What you are asked to do :: Where a line holds the word "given", copy it from the records.

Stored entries
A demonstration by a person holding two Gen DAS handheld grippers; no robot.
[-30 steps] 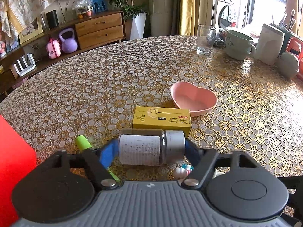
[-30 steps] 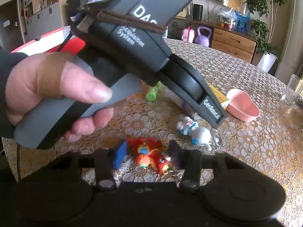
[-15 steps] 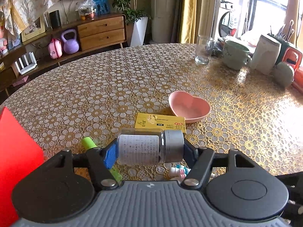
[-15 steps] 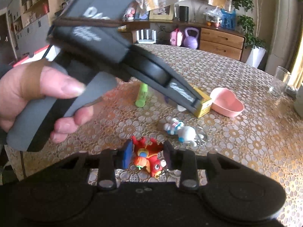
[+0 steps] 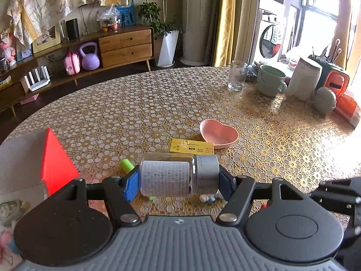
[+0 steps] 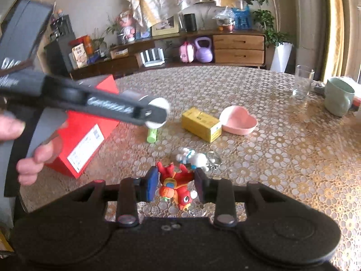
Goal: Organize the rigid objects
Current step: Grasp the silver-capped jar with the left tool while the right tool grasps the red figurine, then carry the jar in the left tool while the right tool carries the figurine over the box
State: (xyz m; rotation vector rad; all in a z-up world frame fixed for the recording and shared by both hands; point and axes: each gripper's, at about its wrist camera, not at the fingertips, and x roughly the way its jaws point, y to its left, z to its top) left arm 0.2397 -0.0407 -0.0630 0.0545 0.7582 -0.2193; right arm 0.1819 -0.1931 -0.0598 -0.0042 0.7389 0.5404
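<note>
A: Left to right. Red box at my far left, corner toward the camera. Left gripper clamped on the jar, sideways, pads on base and silver cap, carried above the table. Green tube lies under it; yellow carton and pink dish beyond, touching.

B: Grip sound?

A: Looks it, but end-to-end on a smooth round jar. If I tilt, it could pivot between the pads and drop on the tube or carton.

B: Right side?

A: From the right wrist: the box sits left, left gripper passes above it. Right gripper brackets the red toy, fingers either side. I can't tell whether the pads touch it or whether it's off the cloth. I'd say apart but near closing.

B: Risks there?

A: Toy is lumpy with a chain at its lower end; pads may catch only a wing and it twists out. White figure with its keyring lies just behind, so pushing forward could nudge it or snag the ring. And both tools work the same patch: swinging the jar toward the box while I lift right could bump them.
</note>
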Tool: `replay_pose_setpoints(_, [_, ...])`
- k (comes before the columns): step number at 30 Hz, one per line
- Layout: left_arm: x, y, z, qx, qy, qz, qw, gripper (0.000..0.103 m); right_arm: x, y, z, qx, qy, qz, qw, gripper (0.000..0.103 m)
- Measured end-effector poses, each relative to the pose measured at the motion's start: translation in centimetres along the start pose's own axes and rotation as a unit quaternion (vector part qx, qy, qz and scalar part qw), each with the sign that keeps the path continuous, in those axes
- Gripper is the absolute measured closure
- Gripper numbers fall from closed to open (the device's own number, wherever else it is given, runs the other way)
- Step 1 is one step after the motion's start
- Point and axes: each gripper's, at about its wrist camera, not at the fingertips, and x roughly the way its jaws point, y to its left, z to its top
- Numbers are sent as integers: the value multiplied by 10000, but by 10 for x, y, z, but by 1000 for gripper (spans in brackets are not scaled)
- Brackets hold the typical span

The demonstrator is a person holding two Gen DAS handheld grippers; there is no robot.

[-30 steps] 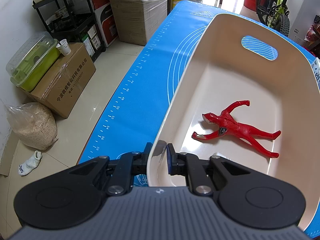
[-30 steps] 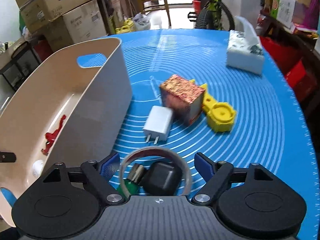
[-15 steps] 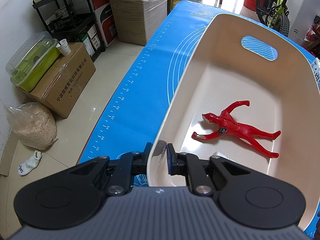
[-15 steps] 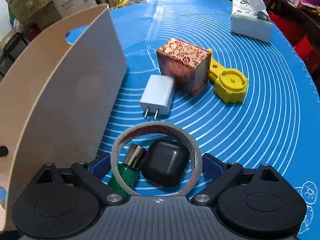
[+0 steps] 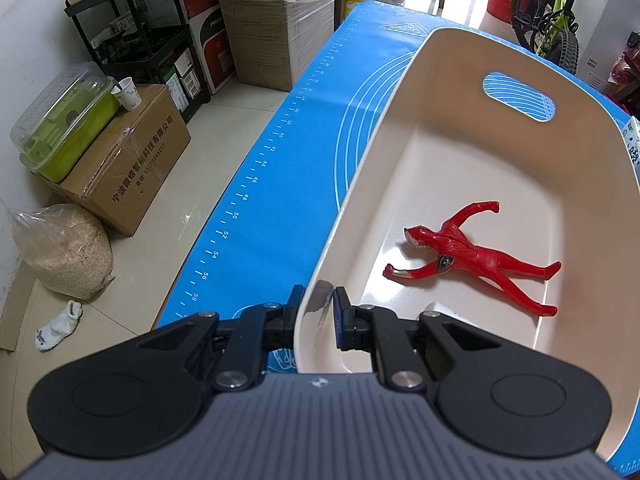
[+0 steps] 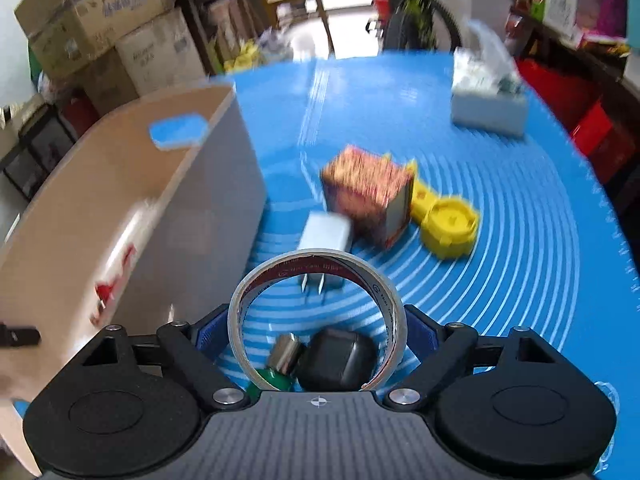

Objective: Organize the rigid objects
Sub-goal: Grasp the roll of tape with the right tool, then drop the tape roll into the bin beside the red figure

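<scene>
My left gripper is shut on the near wall of the cream bin, one finger outside and one inside. A red toy figure lies on the bin's floor. In the right wrist view my right gripper has a tape roll between its blue pads, and its jaws are closing on the roll's sides. The roll is tilted up off the blue mat. Under it lie a black case and a green-and-silver cylinder. The bin stands to the left.
Ahead of the right gripper on the blue mat lie a white charger, a patterned box and a yellow toy. A tissue pack sits far right. Cardboard boxes stand on the floor left of the table.
The right gripper dipped towards the tape roll, then rose with the roll between its pads; the roll has tilted up off the black case and cylinder. The left gripper and bin stayed still.
</scene>
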Motion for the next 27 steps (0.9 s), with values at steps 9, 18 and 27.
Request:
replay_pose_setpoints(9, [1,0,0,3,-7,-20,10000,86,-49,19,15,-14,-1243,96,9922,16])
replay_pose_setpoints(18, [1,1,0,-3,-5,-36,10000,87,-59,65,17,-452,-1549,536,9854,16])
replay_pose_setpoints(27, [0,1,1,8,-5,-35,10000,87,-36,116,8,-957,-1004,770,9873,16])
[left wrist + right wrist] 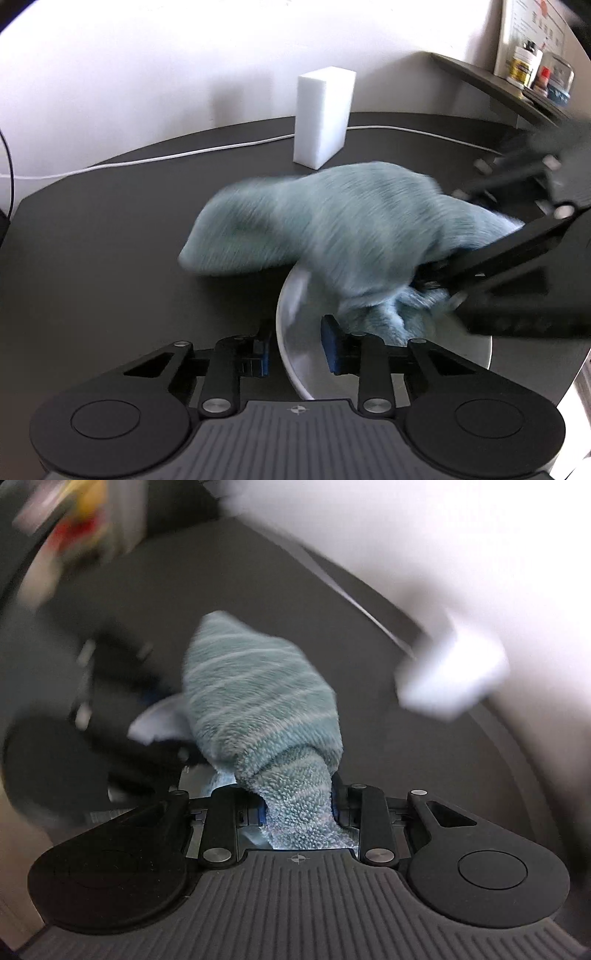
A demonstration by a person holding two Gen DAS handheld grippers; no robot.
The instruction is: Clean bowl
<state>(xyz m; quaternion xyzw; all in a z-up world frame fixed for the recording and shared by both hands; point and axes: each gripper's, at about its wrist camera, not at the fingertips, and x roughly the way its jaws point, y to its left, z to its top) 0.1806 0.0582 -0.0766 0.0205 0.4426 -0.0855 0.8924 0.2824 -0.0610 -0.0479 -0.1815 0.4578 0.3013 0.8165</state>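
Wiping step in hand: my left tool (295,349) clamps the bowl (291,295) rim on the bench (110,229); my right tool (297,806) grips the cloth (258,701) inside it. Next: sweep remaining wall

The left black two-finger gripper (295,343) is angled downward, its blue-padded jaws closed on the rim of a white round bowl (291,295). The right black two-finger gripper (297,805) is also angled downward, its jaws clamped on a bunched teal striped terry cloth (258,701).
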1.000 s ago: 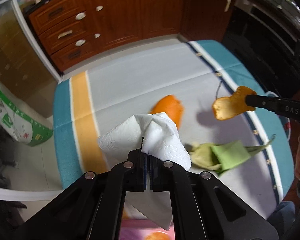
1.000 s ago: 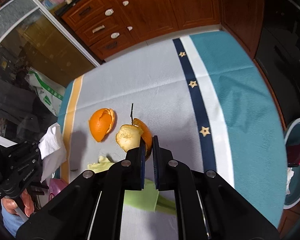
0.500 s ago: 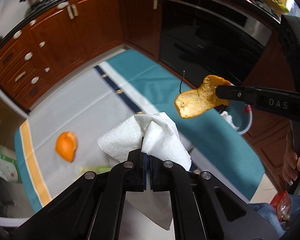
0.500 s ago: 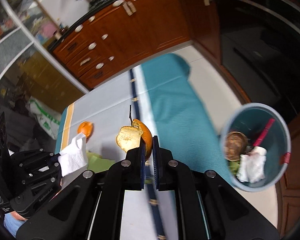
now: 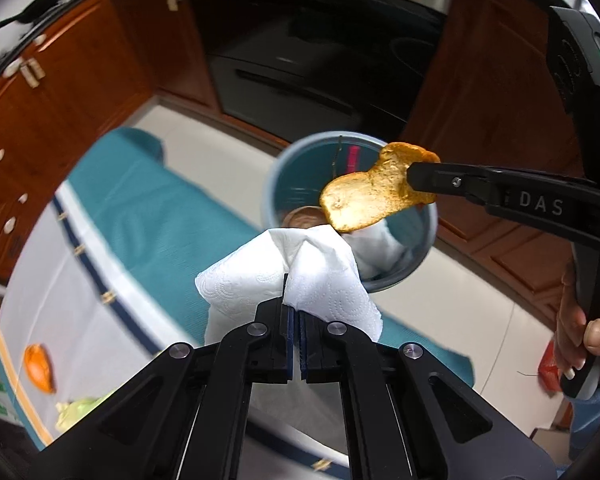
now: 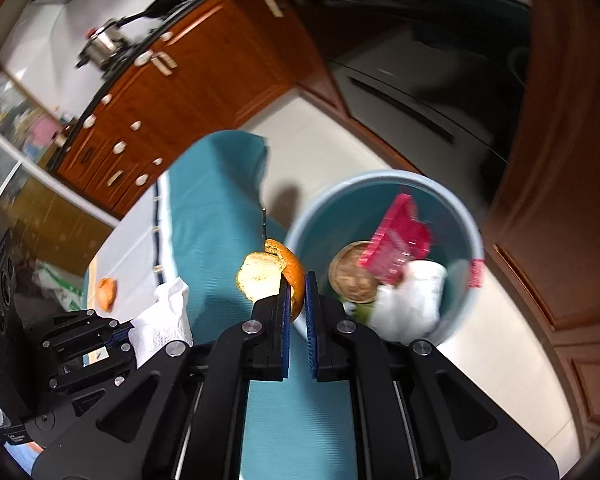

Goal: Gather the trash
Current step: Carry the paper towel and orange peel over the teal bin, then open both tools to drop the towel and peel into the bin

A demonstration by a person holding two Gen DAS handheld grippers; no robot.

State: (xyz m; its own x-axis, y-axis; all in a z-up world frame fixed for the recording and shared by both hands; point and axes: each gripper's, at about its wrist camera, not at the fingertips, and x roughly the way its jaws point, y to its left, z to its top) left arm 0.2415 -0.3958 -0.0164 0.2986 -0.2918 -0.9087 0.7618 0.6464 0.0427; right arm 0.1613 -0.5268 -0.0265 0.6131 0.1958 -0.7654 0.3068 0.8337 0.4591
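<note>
My left gripper [image 5: 295, 312] is shut on a crumpled white paper towel [image 5: 284, 276], held above the table's teal edge. My right gripper [image 6: 295, 292] is shut on a piece of orange peel [image 6: 274, 274]. In the left wrist view the orange peel [image 5: 374, 188] hangs over the grey-blue trash bin [image 5: 274, 188] on the floor. In the right wrist view the trash bin [image 6: 456, 216] holds a pink wrapper, a brown round lid and white paper, and the left gripper [image 6: 130, 334] with its paper towel [image 6: 166, 320] is at lower left.
Another orange peel [image 5: 39, 366] and a pale green scrap [image 5: 76, 408] lie on the striped tablecloth [image 5: 100, 240]. Brown wooden cabinets [image 6: 188, 80] and a dark oven front [image 5: 320, 48] stand behind the bin. A hand [image 5: 580, 336] grips the right gripper's handle.
Both grippers have swung from over the table toward the trash bin, carrying the paper towel and the orange peel. The bin has come into view below them, and both wrists have rolled.
</note>
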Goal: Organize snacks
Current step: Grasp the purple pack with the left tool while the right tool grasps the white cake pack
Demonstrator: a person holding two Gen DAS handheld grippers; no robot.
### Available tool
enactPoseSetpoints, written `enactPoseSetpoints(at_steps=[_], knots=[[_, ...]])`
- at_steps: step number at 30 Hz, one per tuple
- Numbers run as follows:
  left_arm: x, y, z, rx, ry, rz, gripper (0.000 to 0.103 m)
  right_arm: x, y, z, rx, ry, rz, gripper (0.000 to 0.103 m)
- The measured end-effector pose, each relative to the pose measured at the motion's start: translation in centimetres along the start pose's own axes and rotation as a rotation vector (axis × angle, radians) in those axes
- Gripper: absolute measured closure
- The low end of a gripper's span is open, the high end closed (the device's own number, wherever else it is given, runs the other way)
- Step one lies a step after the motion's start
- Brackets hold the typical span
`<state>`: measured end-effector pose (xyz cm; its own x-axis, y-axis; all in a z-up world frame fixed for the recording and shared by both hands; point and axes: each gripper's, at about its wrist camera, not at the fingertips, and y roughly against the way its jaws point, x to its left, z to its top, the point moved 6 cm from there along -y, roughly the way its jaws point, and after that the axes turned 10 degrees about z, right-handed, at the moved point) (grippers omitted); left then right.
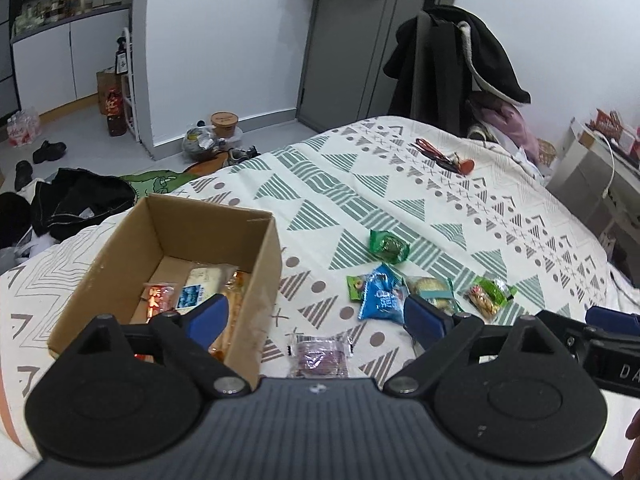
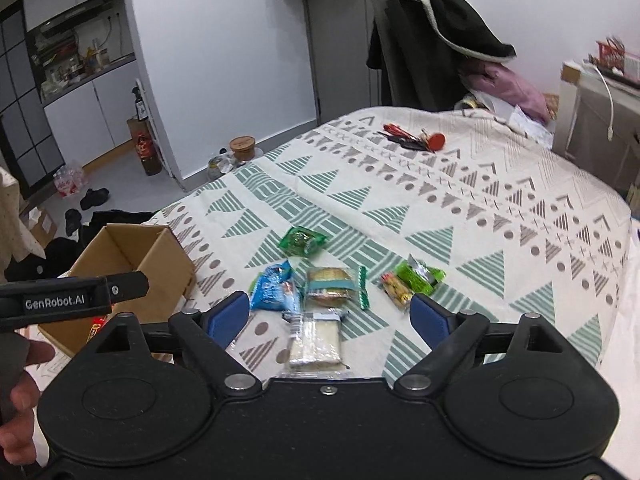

Exercise response ::
- Gripper numbers fall from closed to open (the device's own number, wherever else it is given, runs the other way)
- The low end of a gripper's span is open, the high end closed (the device's own number, wherever else it is given, runs the other way)

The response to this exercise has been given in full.